### WHAT IS BEING ASKED
Search the data below for "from" and report how many lines contain it, with no other text.

↓

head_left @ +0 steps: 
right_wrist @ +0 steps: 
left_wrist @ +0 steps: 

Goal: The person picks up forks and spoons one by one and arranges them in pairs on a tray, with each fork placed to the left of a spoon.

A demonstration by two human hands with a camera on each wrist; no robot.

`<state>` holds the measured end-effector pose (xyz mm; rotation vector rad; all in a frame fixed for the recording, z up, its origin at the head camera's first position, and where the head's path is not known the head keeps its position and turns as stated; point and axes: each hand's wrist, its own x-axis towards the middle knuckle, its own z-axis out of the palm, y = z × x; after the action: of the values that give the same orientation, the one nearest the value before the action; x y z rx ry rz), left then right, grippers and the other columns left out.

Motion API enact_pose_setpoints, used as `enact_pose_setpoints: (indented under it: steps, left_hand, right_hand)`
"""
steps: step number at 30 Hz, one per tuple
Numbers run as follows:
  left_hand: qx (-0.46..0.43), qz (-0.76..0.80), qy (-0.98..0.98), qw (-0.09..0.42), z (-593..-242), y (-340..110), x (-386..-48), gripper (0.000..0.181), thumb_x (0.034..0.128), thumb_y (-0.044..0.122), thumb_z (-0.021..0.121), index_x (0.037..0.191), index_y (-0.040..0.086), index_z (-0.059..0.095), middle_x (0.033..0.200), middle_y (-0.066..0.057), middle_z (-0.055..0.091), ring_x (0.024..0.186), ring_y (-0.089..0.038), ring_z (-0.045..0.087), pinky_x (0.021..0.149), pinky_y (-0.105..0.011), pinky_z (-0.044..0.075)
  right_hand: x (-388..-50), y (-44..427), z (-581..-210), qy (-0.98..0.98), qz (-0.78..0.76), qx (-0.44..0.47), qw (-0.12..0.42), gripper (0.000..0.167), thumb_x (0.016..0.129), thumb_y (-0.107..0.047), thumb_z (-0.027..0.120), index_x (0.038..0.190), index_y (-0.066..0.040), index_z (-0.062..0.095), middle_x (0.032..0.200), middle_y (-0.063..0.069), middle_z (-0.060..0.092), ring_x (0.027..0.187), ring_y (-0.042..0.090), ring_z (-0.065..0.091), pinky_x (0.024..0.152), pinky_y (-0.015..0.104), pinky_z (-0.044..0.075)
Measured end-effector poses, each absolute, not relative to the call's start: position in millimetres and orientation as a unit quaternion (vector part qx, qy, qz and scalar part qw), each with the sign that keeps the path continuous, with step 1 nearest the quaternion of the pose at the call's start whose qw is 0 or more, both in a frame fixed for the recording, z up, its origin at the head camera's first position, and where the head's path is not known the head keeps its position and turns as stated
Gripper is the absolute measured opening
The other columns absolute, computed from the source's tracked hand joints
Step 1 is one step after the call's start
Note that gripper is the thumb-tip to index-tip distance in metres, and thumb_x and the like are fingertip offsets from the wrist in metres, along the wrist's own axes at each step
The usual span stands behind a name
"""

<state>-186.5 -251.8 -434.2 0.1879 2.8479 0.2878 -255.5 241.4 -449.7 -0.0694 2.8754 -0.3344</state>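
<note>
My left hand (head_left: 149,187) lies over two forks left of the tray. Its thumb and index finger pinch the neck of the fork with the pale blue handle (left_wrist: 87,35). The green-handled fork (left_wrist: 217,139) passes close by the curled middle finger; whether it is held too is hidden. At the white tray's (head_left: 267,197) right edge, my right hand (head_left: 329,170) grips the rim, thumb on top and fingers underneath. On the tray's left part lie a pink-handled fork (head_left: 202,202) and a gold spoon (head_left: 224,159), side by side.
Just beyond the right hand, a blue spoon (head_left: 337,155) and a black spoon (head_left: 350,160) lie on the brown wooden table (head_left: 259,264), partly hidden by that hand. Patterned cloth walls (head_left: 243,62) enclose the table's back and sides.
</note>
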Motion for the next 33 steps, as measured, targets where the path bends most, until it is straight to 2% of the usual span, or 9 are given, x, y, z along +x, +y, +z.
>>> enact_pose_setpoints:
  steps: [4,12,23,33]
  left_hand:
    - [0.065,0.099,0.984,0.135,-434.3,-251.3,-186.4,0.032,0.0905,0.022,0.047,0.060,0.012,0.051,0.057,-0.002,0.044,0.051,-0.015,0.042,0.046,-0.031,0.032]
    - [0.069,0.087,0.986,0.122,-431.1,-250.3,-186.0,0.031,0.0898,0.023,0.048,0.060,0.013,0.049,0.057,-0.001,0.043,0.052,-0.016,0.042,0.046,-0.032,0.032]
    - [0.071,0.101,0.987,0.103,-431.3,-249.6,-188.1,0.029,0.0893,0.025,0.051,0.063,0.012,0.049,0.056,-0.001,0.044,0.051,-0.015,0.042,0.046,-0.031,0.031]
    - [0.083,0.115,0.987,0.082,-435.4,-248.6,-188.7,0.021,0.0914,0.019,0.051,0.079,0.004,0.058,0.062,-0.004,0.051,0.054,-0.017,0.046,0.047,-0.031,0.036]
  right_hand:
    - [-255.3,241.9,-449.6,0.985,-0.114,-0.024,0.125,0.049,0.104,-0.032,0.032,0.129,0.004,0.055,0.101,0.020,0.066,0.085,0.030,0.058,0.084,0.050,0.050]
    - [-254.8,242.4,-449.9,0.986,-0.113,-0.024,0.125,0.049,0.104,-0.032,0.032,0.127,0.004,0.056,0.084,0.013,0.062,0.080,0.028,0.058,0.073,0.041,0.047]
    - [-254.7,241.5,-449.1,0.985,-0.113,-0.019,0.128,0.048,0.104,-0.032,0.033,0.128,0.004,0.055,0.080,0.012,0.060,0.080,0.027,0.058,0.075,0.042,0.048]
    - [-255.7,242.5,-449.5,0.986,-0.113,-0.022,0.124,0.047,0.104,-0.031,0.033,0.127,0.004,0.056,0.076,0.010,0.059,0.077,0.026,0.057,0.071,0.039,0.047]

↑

### EXPECTED ANSWER
2